Ketika saat ini, pajak ada yang menyandingkan dengan zakat tentu dua kewajiban ini sangat berbeda. Sebagaimana disampaikan di atas, bukan hanya dalam hal pengertiannya tetapi juga peruntukan dan besarannya, serta masa pembayarannya. Menurut Undang-Undang Nomor 28 tahun 2007, pajak merupakan kontribusi wajib yang harus dipenuhi oleh setiap individua atau baran hukum kepada negara. Bersifat memaksa sesuai aturan dan hukum yang berlaku. Tidak ada imbalan langsung dari pajak yang diberikan serta digunakan untuk keperluan negara dalam memakmurkan bangsa.
Sedangkan zakat merupakan kewajiba setiap muslim yang memiliki harta lebih dari 1 nishab dan 1 haul.
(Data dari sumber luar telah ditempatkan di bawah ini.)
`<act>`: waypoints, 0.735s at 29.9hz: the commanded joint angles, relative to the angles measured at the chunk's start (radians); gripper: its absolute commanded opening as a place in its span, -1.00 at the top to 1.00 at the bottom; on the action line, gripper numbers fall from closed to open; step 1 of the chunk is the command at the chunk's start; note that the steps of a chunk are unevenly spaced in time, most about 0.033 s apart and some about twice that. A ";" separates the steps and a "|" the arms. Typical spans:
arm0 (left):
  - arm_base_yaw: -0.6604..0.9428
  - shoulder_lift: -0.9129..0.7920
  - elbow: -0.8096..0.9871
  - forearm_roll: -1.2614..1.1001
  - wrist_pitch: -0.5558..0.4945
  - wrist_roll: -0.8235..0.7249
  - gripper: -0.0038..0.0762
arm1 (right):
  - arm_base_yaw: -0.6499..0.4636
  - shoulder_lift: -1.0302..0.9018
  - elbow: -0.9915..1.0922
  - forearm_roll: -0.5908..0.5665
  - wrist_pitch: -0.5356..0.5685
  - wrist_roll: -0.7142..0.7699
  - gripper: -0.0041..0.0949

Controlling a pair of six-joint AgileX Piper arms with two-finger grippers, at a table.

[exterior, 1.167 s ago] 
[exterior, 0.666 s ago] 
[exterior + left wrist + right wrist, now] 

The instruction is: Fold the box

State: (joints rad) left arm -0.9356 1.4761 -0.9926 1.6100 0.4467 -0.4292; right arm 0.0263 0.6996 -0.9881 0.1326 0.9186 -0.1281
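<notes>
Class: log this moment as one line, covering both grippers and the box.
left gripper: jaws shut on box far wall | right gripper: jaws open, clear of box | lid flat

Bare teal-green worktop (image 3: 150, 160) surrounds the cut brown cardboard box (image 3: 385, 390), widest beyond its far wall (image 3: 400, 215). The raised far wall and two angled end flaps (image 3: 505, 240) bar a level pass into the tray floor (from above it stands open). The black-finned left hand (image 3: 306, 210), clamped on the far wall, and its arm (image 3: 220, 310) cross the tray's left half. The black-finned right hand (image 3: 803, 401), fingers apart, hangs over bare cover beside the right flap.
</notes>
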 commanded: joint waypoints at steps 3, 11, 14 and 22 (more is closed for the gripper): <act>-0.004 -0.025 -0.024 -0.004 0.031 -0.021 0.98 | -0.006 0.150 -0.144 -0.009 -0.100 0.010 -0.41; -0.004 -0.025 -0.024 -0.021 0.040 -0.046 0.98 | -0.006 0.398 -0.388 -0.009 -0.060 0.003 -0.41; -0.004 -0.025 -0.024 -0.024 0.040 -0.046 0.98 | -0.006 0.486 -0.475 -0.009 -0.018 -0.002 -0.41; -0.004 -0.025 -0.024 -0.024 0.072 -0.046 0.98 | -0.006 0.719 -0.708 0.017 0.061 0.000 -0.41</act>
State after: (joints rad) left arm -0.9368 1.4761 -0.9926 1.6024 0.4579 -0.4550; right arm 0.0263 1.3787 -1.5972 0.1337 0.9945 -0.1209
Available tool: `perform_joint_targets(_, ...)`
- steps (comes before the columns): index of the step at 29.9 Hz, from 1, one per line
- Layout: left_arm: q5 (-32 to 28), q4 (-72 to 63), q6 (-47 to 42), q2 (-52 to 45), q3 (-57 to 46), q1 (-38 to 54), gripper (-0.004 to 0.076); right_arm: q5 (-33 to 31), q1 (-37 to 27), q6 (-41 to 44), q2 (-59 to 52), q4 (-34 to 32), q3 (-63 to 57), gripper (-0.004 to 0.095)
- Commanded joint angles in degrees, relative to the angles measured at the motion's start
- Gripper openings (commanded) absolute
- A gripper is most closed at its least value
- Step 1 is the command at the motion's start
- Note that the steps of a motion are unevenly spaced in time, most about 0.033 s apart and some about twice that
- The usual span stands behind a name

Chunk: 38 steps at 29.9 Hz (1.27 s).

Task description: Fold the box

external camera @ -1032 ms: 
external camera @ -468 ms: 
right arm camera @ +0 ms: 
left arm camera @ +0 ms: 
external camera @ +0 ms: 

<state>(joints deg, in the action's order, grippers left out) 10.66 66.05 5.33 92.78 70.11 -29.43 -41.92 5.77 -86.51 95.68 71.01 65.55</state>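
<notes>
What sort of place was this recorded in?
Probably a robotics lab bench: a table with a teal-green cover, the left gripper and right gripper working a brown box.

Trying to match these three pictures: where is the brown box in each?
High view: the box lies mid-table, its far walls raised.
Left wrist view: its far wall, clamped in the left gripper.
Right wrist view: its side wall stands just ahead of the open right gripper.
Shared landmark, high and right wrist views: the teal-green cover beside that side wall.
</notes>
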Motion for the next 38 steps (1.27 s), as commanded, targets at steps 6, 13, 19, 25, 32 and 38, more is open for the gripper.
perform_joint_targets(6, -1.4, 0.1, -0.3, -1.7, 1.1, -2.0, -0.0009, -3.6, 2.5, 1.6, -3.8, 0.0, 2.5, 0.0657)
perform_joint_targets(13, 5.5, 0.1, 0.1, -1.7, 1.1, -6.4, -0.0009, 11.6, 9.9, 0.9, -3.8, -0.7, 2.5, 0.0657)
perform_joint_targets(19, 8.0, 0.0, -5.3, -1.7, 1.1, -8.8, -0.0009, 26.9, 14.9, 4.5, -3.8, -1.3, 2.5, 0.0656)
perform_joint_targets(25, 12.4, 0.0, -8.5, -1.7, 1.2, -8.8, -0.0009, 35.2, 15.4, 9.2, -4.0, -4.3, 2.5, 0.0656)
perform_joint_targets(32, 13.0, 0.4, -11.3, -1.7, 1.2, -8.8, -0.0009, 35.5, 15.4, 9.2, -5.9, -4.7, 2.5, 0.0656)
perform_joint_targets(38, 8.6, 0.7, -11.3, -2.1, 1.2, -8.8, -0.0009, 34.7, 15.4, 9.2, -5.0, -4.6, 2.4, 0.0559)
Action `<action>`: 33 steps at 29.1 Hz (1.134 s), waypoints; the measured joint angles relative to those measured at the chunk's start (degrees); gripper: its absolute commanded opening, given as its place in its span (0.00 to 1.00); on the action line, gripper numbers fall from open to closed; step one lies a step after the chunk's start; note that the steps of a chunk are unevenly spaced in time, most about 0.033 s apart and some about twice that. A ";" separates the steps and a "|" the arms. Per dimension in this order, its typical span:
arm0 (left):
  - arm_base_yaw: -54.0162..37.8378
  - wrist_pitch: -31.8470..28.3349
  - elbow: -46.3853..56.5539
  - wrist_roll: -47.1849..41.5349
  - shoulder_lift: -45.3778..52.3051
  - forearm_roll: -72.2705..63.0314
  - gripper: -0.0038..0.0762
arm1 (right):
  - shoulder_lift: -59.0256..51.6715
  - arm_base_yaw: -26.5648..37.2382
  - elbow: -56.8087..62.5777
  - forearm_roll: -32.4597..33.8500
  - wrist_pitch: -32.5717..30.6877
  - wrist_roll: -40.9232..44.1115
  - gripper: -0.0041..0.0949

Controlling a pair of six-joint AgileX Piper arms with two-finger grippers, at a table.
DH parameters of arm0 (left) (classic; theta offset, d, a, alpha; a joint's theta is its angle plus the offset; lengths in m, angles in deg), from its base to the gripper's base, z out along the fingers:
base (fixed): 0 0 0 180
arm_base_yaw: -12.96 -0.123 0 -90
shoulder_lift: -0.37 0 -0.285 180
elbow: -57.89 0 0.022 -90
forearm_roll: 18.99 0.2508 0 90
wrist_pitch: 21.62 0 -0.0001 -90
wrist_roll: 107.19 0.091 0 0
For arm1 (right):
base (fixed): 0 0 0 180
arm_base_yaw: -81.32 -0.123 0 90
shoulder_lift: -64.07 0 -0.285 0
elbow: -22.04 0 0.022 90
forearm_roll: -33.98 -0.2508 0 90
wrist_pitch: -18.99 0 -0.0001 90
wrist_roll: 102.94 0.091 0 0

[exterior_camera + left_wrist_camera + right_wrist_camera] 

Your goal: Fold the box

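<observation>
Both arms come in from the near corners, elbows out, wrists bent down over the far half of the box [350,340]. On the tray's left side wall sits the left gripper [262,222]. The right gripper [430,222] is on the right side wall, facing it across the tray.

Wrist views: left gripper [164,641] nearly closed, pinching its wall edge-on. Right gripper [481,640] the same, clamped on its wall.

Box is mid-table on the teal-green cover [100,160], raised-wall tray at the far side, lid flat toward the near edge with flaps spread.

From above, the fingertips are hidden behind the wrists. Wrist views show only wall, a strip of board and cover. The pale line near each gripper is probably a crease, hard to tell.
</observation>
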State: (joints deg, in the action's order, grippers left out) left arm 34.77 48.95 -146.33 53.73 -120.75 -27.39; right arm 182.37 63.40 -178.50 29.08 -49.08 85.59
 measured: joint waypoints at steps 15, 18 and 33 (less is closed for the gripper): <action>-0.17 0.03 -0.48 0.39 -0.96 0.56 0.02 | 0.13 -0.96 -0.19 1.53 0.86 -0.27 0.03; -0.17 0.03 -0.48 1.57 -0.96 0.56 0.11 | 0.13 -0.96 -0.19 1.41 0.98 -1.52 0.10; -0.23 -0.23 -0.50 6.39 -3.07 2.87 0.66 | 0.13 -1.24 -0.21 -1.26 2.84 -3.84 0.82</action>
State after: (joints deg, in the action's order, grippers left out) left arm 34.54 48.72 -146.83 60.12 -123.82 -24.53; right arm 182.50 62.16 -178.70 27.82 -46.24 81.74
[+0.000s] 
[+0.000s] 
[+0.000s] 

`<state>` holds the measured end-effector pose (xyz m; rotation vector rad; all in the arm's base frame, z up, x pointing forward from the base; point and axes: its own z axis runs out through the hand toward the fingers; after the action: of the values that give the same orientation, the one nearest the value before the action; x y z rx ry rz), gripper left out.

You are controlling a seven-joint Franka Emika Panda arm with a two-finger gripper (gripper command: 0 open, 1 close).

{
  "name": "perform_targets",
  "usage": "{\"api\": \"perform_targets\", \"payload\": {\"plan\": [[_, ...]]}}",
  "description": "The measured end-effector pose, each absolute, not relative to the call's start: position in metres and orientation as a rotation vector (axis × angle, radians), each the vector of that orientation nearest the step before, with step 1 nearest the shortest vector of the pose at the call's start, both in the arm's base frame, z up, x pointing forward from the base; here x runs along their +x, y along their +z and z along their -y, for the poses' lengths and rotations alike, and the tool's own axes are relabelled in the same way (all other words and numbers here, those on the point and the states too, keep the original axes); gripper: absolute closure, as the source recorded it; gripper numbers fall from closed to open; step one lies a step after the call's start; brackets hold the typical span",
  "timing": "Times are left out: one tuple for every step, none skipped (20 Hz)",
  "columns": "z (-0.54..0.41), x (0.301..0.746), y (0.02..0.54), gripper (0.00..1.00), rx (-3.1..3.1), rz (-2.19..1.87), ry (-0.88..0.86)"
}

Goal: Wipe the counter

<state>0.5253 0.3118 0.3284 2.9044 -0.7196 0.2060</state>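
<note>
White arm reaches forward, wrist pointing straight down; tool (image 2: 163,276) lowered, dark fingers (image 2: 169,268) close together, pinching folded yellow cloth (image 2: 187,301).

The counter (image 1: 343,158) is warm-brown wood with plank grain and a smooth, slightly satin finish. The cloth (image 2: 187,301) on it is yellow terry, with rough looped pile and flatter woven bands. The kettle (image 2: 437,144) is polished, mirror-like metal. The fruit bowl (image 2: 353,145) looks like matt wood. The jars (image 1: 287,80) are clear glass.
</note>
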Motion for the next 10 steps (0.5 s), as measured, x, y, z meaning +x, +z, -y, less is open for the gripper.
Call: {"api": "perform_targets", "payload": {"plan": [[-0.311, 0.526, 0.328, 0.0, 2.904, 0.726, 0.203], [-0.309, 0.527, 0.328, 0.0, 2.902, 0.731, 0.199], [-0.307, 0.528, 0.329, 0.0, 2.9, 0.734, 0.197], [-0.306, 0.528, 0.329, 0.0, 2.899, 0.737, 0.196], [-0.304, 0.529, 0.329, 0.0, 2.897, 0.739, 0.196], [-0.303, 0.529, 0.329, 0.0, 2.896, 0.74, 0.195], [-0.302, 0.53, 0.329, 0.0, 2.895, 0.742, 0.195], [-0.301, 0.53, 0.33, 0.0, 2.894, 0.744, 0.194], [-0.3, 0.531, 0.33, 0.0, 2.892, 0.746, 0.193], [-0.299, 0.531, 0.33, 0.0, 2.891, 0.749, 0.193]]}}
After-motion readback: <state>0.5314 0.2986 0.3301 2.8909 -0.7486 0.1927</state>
Menurut M. Arief Mufraini (2012) karakteristik nishab berbeda-beda sesuai dengan jenis harta yang wajib dizakati, seperti nishab pada hasil pertanian dan perkebunan adalah 5 sha’ yang sepadan dengan 50 kailah atau 633 kg, sedangkan nishab pada zakat aktiva keuangan adalah 200 dirham atau 85 gram emas. Kadar nishab ditentukan pada akhir tahun dengan ketentuan harga pasar. Sedangkan haul dimaknai satu tahun kepemilikan penuh, artinya tidak setiap ada pemasukan wajib dikeluarkan zakat tetapi harta harus dimiliki penuh selama satu tahun.
Peruntukan zakat sangat jelas sesuai dengan al Qur’an surat at Taubah ayat 60, yaitu untuk 8 golongan diantaranya, fakir, miskin, amil, muallaf, riqab, gharim, ibnu sabil dan fisabilillah. Dalam konteks Indonesia, peruntukannya mayoritas pada golongan pertama dan kedua yaitu fakir miskin. Sedangkan pajak, bisa digunakan untuk apa saja selama berguna bagi kepentingan negara. Berdasarkan fenomena akhir-akhir ini, seharusnya kita sebagai muslim cukup membayar zakat, namun zakat harus dikelola secara produktif, transparan dan akuntabel, baru zakat bisa menjadi salah satu sumber pendapatan negara. Tetapi dengan berbagai kasus korupsi yang melanda di negara ini, masih percayakah masyarakat kepada lembaga negara, apalagi dalam mengelola zakat yang sangat sakral bagi kaum Muslim?